“After three weeks, you can and will witness a mental and physical transformation that will make these hacks a new part of your life. “
- Jourdan Ilardi
Eleven More Effective Biohacks You Should Try
In the summer issue of the Fit2Print, I discussed biohacking using hot and cold therapy. For this issue, I wanted to expand on some additional ways you can improve your life through biohacking. To reiterate, and for those of you who missed my last article, biohacking is the practice of lifestyle changes that optimize and enhance your physical and mental well-being. I encourage you to explore and implement a few (or all) of the biohacks listed below and commit to 21 days of practicing them. Studies have shown that it takes 21 days to form new habits. After three weeks, you can and will witness a mental and physical transformation that will make these hacks a new part of your life.
- Intermittent Fasting: Limit your eating to specific time windows, like the 16/8 method (fasting for 16 hours, eating within an 8-hour window), to improve metabolism and weight management.
- Hydration: Aim for 2-3 liters per day, and try adding an electrolyte drink with salt for ultimate hydration (LMNT is my personal favorite).
- Quality Sleep: Prioritize good sleep. You want 7-8 hours per night. Get in bed early, keep your room dark and cold, and limit light exposure an hour before bed.
- Healthy Diet: Eat healthy 80-90% of the time. Focus on whole foods and reduce or eliminate processed foods and sugar.

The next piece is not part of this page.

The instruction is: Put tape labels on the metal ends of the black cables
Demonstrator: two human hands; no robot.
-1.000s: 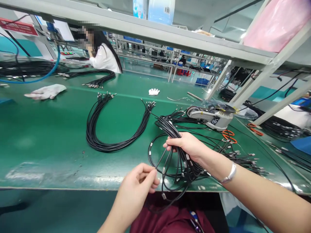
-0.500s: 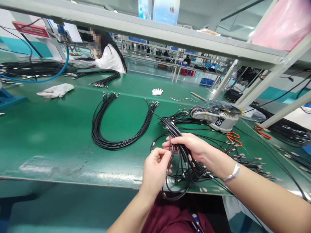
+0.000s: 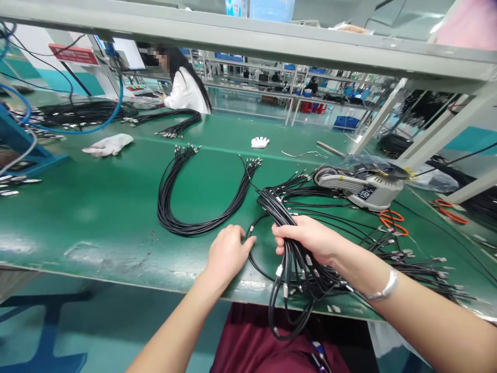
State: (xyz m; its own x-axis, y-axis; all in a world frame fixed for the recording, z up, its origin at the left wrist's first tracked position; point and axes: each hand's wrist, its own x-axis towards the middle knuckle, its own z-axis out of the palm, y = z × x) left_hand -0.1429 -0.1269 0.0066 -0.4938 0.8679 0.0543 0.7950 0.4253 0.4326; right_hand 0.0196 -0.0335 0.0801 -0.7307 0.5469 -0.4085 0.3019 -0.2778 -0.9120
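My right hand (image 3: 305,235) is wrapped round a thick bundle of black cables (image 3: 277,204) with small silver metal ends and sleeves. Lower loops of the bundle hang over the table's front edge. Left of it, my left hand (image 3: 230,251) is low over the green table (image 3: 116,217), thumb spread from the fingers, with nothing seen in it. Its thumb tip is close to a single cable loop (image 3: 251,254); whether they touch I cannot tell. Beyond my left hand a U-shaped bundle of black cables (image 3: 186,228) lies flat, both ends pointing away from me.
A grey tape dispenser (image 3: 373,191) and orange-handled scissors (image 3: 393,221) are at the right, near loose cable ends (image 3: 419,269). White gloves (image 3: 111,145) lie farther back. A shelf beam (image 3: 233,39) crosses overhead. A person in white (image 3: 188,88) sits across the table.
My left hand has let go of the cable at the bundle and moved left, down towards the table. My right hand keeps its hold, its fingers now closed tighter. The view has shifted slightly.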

- Mindful Eating: Pay attention to your food. Only eat when you’re hungry and stop when you’re satisfied and before you’re full.
- Exercise Regularly: aim for 3-5 INTENSE workout sessions per week. Effort > volume. You do not need to live in the gym to be fit.
- Meditation and Mindfulness: Dedicate time each day to meditation or mindfulness exercises to reduce stress and improve mental clarity—A huge shout out to the Calm app, which has hundreds of guided meditations.
- Supplements: Consult with a healthcare professional to determine if specific supplements (e.g., vitamin D, K2, omega-3 fatty acids) may benefit you.
- Social Connections: Our friendships and social connections have been shown to support mental and emotional well-being and extend life span. Make time for friends.
- Gratitude Journaling: Keep a journal or pad next to your bed and start each day by writing down three things you’re grateful for to set the tone and outlook for your day. Every day is a gift.
- Walk Outside Daily: get outside every day to get natural vitamin D and boost your mood.